Nas nuvens

- Aline, desce aqui! Telefone!

- Quem é?

- Sei lá. É pra você.

Custava perguntar o nome? Era demais pedir isso, né? Que merda!

- Oi, alô, quem?

Era o Gustavo. O cara lindo, maravilhoso, tudo de bom da festa de ontem. A Aline só tinha ido porque uma amiga dela insistiu muito, mas lá pelas tantas o Gustavo veio até ela e daí pra frente vocês sabem.

Mas vocês sabem como é. Homem é tudo cachorro, ela duvidou um pouco que fosse o Gustavo. E de qualquer forma, cu doce não faria mal, afinal homem é que nem lata. Enfeitou a voz e perguntou descaradamente:

- Gustavo... de onde?

- Da festa de ontem, Aline. Você me deu seu número.

- Ah, sei, sei... tudo bem, Gustavo? Está precisando de alguma coisa?

O Gustavo, coitado, ficou meio sem graça. Precisar não precisava, mas havia passado a noite toda pensando na Aline. Tinha rolado uma química, assim, sabe? Uma coisa que não sabia dizer bem como era, sabe? Mas ela tinha um jeito tão diferente! É assim... ah, sei lá, sabe?

Aos menos letrados em sintomas de cardiopatias e que não sabem o que o Gustavo sabe, explicito o diagnóstico: ele está apaixonado por ela. Paixão aguda, óbvio, que paixão crônica leva o nome de ‘dinheiro’.

Frustrado, respondeu:

- Não estou precisando de nada, Aline, só queria ouvir sua voz. – Gustavo até concordou que soou meio clichê, mas era de coração, e não é a toa que clichê vira clichê. Como demorou pra pensar em algo pra falar, perguntou: – Como passou a noite?

Aline que havia passado bem a noite não pode deixar de notar que apesar do discurso piegas, ele era fofo.

Aos menos letrados em terminologias zooanalíticas, anuncio que ele deixou de ser cachorro pra ser gato. Poderia ter sido cavalo, burro, anta e tantas outras espécies a quem as mulheres emprestam o nome para ceder à outra, mas por sorte virou gato.

Conversaram mais uns dez minutos sobre temas desinteressantes quaisquer, até que ele perguntou:

- Você vai sair hoje?

- Não, Gustavo, estou cansada. E amanhã tem trabalho, faculdade. Nem pensar.

- Oquei, oquei. Boa noite, heim? Se cuida! Dorme bem, Aline!

- Você também, Gustavo.

- Beijos, Aline. Tchauzinho.

Desligou. No dia seguinte Aline acordou com flores às dez e meia da manhã. À noite um escrepe super lindo, romântico no orcute dela. Até que no dia seguinte, enfim, ela teria tempo de sair com ele.

Naquele dia dançaram, ficaram, beberam.

Em dez dias saíram do bar de mãos dadas.

Em trinta dias, namoraram. E namoraram firme, que a Li é super confiável, inteligente e é de boa família, tudo. E porque o Gus é de boa família, talz, é divertido, é romântico, é hiper fofo comigo.

Outro dia desses dançaram e beberam. E morreram num acidente de carro bobo. O próximo retorno era a três quadras e a Aline disse que estava limpo pra ele andar aquela meia quadra em contramão, que a rua estava morta. Mas não estava. Morreram num acidente de carro bobo, de mãos dadas sobre a marcha.

São Pedro os recebeu fraternal. Assinaram um termo de compromisso, coisa de rotina, e adentraram no céu.

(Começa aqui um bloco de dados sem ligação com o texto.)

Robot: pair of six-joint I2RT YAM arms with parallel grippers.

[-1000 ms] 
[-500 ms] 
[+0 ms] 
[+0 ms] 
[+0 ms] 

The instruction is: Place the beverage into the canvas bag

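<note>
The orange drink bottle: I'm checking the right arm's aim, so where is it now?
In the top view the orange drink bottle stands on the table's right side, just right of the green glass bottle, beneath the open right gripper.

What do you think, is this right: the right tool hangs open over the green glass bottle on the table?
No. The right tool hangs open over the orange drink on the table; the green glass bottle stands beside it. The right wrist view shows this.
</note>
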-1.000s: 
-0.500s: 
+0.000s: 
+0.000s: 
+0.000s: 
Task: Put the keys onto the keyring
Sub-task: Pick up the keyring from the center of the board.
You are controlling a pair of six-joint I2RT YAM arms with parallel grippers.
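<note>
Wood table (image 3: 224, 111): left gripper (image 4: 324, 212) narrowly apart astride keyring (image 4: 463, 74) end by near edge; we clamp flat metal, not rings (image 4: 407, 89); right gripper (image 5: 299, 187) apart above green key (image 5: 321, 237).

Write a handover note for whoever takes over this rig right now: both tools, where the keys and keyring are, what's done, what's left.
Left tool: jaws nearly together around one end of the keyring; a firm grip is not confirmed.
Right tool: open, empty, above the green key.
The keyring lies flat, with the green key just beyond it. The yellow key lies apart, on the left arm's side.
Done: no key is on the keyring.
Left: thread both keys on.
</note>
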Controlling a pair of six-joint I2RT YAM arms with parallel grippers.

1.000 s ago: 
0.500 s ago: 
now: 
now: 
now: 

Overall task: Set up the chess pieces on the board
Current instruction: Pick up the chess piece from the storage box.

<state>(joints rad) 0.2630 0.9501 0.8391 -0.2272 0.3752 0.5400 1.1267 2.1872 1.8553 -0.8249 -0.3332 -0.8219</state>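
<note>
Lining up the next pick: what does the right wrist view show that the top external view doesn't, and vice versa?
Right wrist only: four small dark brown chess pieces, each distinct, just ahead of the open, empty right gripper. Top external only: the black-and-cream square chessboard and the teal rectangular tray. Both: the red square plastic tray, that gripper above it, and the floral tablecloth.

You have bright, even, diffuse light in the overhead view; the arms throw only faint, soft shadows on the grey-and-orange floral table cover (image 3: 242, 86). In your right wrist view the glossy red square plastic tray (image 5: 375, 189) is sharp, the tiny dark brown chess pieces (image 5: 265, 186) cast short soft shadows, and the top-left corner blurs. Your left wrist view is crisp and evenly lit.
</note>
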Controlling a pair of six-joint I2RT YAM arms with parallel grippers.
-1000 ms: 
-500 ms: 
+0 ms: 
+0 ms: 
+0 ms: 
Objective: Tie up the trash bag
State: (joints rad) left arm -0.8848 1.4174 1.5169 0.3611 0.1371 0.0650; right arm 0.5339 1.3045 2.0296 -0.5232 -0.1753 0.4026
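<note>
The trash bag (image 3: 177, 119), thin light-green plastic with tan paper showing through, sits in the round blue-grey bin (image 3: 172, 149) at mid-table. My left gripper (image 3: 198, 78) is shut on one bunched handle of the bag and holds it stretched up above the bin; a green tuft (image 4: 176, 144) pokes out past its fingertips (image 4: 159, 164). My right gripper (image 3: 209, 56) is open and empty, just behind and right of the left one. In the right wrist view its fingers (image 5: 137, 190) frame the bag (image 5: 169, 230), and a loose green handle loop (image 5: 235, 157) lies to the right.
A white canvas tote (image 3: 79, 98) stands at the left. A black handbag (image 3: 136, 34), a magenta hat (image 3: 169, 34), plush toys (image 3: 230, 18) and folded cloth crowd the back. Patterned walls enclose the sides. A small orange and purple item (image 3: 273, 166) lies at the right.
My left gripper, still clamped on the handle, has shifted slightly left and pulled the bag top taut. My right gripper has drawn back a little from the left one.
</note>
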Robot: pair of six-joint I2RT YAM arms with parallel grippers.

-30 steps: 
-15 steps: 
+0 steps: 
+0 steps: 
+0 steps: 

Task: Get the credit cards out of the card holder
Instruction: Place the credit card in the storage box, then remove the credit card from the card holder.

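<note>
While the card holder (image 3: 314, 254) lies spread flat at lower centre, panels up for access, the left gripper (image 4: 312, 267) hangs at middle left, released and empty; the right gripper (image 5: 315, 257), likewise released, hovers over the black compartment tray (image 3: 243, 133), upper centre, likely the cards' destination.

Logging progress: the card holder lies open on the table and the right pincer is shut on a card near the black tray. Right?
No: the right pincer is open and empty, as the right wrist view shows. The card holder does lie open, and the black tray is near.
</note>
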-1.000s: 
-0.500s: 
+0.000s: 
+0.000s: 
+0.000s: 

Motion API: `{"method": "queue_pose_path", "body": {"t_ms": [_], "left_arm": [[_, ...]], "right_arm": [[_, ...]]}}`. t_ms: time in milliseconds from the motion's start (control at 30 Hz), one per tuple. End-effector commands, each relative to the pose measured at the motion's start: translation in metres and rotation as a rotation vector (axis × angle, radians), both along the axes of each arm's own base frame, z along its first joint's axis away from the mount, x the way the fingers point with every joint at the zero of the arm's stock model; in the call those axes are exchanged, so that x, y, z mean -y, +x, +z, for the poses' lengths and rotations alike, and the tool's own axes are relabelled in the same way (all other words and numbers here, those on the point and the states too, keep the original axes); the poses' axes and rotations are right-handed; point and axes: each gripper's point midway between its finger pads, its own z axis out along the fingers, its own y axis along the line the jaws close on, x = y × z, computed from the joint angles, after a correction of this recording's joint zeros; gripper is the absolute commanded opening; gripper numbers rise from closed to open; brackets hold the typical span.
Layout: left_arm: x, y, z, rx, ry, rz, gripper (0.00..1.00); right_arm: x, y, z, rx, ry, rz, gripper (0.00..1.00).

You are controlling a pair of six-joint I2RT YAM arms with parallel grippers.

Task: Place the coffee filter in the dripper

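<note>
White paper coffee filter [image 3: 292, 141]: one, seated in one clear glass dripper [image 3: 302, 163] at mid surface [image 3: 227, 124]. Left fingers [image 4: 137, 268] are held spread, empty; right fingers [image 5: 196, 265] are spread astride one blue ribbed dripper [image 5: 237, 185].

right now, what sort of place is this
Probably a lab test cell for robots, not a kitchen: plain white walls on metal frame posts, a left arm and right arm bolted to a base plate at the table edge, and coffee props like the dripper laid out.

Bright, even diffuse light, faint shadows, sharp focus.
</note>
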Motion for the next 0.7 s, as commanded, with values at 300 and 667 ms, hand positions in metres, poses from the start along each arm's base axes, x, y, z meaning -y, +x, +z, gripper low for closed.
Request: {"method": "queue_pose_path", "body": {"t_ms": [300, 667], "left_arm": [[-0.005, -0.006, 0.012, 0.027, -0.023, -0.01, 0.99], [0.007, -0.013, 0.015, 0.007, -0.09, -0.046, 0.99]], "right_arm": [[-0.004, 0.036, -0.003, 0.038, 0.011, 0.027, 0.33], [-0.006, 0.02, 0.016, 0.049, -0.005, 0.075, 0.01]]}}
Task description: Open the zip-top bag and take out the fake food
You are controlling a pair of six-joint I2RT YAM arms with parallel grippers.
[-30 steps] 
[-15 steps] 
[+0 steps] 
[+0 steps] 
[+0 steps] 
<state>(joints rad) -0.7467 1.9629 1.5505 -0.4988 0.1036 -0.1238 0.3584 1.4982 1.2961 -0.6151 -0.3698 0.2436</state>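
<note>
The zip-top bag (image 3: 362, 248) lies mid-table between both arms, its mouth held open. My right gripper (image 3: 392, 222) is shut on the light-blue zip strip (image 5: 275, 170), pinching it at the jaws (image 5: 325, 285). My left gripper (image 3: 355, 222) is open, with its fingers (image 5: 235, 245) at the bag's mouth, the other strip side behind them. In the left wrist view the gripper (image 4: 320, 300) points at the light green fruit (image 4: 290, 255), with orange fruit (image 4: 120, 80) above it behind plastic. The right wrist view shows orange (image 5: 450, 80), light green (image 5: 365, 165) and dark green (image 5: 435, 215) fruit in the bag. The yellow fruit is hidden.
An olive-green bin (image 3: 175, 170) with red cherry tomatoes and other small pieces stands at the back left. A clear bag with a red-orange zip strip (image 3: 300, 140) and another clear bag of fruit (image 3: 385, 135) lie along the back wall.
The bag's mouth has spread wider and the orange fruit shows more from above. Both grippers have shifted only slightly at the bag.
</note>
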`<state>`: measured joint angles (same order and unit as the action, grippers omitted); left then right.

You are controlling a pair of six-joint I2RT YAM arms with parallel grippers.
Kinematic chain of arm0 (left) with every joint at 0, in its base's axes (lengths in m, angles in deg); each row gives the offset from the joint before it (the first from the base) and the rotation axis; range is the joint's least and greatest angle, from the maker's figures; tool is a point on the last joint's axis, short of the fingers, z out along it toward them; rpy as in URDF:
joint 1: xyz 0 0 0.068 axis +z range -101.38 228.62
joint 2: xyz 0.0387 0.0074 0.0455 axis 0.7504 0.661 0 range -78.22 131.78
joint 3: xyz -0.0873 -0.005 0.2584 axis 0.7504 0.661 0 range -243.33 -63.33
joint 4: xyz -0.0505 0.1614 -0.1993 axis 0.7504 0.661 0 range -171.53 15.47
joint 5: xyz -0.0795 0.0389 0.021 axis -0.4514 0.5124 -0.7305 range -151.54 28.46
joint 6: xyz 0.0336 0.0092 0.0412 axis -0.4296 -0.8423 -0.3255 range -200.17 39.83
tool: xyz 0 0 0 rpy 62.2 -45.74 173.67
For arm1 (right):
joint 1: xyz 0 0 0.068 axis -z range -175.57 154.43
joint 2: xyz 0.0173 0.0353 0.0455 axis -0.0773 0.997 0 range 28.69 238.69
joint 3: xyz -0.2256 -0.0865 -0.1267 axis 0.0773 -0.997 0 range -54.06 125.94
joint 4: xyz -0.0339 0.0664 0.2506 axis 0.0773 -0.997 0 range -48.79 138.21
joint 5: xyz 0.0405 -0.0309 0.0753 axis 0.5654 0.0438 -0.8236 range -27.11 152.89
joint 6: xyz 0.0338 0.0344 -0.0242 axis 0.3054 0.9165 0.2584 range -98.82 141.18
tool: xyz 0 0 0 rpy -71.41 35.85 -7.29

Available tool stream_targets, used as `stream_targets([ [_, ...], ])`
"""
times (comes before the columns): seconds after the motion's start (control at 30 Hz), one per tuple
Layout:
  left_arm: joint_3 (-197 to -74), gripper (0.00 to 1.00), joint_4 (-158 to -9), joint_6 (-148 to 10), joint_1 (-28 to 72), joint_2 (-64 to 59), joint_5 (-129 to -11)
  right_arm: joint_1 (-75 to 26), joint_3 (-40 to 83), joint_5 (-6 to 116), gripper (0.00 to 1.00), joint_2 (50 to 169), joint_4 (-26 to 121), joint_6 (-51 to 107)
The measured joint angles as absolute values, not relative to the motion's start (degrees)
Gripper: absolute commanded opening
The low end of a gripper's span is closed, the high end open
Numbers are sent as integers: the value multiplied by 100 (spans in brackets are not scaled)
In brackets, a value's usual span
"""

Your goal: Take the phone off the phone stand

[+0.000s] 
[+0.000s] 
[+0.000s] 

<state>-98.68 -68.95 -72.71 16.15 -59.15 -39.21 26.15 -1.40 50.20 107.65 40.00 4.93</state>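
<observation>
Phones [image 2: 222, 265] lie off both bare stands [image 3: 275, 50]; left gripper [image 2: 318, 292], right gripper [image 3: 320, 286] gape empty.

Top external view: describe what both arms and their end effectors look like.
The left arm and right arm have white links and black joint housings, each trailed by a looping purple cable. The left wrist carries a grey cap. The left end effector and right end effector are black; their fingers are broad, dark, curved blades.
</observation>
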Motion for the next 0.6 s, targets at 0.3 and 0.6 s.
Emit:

- Sintam-se em casa! – disse ele, muito hospitaleiro, balançando o chaveiro.

Não leram antes de assinar. Foram condenados a viver a Eternidade lado a lado, de mãos dadas, coisa que nem em sonho poderiam imaginar. Acho que São Pedro – sãopaulino – reconheceu Gustavo, freqüentador assíduo dos jogos do Corinthians.

Não precisou de uma semana para Gustavo e Aline aprenderem que no céu também existe fofoca, preguiça, tepeme, intolerância, maquiagem e futebol.